Discovering Complex Patterns in High Dimensional Data
1 Spectral Clustering
1.1 Ng, Jordan, Weiss Paper, 2002 [ng2002spectral]
Famous paper cited over 7000 times. On second page, ”Since the majority of analyses in spectral graph partitioning apprea to deal with paritioning the graph into exactly two parts, these methods are then typically applied recursively to find clusters (e.g. [9]). Experimentally it has been observed that using more eigenvectors and directly computing way partitioning is better (e.g. [5, 1]).
Papers referenced should be viewed to see how recursive partitioning on the second eigenvector has been done and why way partitioning is seen as a better method.
1.2 Von Luxburg Paper, 2007 [von2007tutorial]
Famous paper cited over 6000 times. Explains in detail many aspects of the ”best” way to do spectral clustering… Note this paper is written after [ng2002spectral] which has stated that using more eigenvectors is better than bi-partitioning, so it does not mention a recursive version of the algorithm.
1.3 Riolo and Newman Paper, 2014 [riolo2014first]
More recent paper that derives spectral clustering in different way than previous papers.
2 Accelerated Spectral Clustering
2.1 Fowlkes et. al. Paper, 2004 [fowlkes2004spectral]
This method computes the spectral clustering on a small number of samples and then uses matrix completion to infer the clusters of the remaining points belong to.
2.2 Tremblay et. al. Paper, 2016 [tremblay2016accelerated]
Relatively recent paper which uses ”graph signal processing” to filter the graph down prior to running spectral clustering.
3 Modularity
3.1 Newman Paper, 2006 [newman2006modularity]
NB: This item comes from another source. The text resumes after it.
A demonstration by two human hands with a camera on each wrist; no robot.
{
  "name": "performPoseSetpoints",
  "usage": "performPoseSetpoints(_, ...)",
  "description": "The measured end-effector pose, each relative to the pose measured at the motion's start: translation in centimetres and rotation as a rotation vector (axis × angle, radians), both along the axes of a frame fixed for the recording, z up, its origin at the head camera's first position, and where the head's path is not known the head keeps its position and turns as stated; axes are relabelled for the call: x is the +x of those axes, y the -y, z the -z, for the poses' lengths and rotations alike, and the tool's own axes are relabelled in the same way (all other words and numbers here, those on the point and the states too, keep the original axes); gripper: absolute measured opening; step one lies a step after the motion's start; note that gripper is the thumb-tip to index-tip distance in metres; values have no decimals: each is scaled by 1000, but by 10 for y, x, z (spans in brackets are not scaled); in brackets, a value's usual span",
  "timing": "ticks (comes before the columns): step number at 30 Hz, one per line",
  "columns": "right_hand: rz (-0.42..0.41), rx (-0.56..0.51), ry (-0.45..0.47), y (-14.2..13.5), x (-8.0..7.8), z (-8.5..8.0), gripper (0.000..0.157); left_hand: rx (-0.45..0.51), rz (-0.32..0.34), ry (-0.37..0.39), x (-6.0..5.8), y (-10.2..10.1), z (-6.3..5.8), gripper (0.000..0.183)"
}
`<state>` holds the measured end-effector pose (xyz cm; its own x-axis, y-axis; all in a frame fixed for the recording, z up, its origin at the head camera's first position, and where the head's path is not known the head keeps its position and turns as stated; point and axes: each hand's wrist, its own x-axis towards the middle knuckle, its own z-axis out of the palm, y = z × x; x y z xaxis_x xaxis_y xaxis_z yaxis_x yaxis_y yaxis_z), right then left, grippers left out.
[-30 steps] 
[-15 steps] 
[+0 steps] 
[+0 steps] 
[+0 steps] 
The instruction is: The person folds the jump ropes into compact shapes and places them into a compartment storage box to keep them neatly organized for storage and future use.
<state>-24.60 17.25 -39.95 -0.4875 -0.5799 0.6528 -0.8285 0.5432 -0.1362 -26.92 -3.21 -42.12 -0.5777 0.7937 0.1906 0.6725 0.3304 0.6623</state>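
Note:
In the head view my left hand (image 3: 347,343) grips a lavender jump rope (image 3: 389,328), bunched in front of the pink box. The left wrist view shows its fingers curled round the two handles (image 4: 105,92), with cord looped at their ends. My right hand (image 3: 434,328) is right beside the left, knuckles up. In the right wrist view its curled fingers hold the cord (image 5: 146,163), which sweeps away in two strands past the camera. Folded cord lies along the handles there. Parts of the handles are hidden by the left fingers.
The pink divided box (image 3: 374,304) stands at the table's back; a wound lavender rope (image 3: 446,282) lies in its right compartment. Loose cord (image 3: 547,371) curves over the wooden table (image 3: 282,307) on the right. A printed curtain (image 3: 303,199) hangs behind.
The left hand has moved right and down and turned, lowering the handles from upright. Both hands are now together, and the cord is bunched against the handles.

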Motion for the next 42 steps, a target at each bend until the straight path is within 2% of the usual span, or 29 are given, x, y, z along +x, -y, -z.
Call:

Paper cited over 6000 times. Newman points to reasons why traditional spectral clustering may fall short in discovering communities… Normalized minimum cut tends to assume two communities are roughly the same size. Modularity is (up to a multiplicative constant), the number of edgest falling within groups minus the expected number in an equivalent network with edges placed at random.
4 Accelerated Modularity
4.1 Blondel et. al. Paper, 2008 [blondel2008fast]
Paper cited over 7000 times. Very popular algorithm that’s actively being researched on finding communities in extremely large graphs. Non-deterministic, but ”identifying communities in a 118 million nodes network took only 152 minutes”.
5 Partitioning Stability
5.1 Ben-Hur et. al. Paper, 2001 [ben2001stability]
Very interesting paper cited over 600 times, discussing the use of sub-sampling to measure stability in clustering.
Paper states, ”It can be combined with any clustering algorithm, but proves to be particularly useful in conjunction with hierarchical clustering algorithms.”
Provides several clustering similarity measures.
Paper should be looked at not just for the clustering similarity measures, but look at Figure 2 which outlines the algorithm to determine stability and how it relates to our graph matching problem.
5.2 Ben-David, Von Luxburg, Pal Paper, 2006 [ben2006sober]
This paper is cited over 200 times and questions the Ben-Hur et. al. Paper’s approach. It states that instability may be due to the fact that there are competing partitions of a certain size that has nothing to do with the sampling process. Note that if we’re using a partitioning to be fed into graph matching, we want to know that the partition is stable either way.
5.3 Tremblay et. al. Paper, 2016 [tremblay2016accelerated]
This paper measures stability using Adjusted Rand Index Similarity.